ヘグセス氏は、紛争がさらに悪化する場合、米国は「無制限の高精度重力爆弾」を使用すると主張した。この発言は、米軍がイランの戦艦「ソレイマーニー」を沈没させたとの報道の直後に発表された。この船は、2020年にドナルド・トランプ前大統領の命令で米国のドローン攻撃で殺されたイランの有力将軍カスム・ソレイマーニー氏にちなんで名付けられた。
ヘグセス氏は「昨日、彼らの誇る船、ソレイマーニーを沈めた。トランプ大統領が彼を2度も倒したようだ」と述べ、2020年の攻撃と最近の沈没について言及した。
国防長官は、イランの指揮系統が継続的な攻撃によって深刻な被害を受けていると主張した。
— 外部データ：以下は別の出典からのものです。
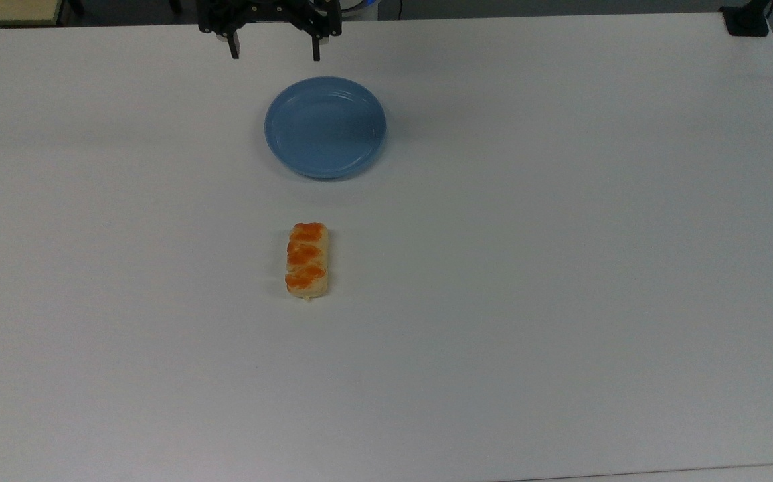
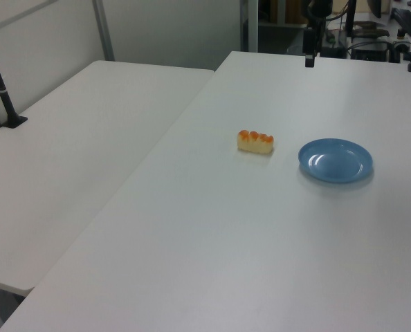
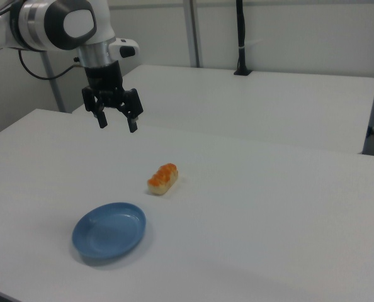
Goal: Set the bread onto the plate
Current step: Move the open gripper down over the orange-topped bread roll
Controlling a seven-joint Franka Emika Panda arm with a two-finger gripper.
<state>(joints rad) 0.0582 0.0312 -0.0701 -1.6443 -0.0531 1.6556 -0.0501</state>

彼は「イランの高官は全滅している。いわゆる後継者を選出する理事会も、死んだり、行方不明になったり、または地下に隠れている。高級将校、中級幹部、一般兵士は通信や会話ができなくなっている」と語った。
戦略的な水路の制圧が懸念
一方、イランはホルムズ海峡を「完全に」制圧していると主張した。この水路は世界の海運原油取引の約20%を通過しており、革命防衛軍は、この狭い水路を通過しようとする船はミサイルやドローンによる攻撃のリスクにさらされるかもしれないと警告した。
ホルムズ海峡は世界の最も重要なエネルギー輸送ルートの一つであり、湾岸地域からのエネルギー輸出の多くがこのルートを通る。この状況は、原油供給や国際貿易への潜在的な混乱を懸念させる。
米国のドナルド・トランプ大統領は以前、必要に応じて米海軍が原油タンカーの護衛を担当する可能性があると述べ、この水路を確保する戦略的重要性を強調した。
イランとイスラエル以外にも拡大
紛争はイランとイスラエルにとどまらず、イランは水曜日にイスラエルに向けてミサイルを発射し、エルサレムでサイレンが鳴った。一方、レバノンのヒズボラ武装勢力はイスラエルの目標に対してミサイルとドローンを発射した。
これに対し、イスラエルは南レバノンで作戦を拡大し、リタニ川以南に住む住民に避難を命じた。レバノンの国営メディアは、イスラエル軍が国境都市カイムに進出していると報道し、地域における軍事的存在感の拡大を示した。
湾岸諸国もイランのドローンやミサイルを撃墜したと報告している。アラブ首長国連邦は、3発の弾道ミサイルと120発以上のドローンを撃墜したと発表し、カタールは国を狙った10発のドローンと2発の巡航ミサイルを撃墜したと述べた。
これらの出来事は、地域の緊張の高まりとさらなる拡大の可能性を浮き彫りにしている。紛争が続く中、国際社会は原油市場の安定性や地域の安全保障への影響に注目している。
専門家は、今後数日が紛争の展開と国際エネルギー市場への影響を決定づける重要な時期になると予測している。紛争は今後も不安定な状態が続く可能性があり、さらなる軍事行動や外交的介入の可能性がある。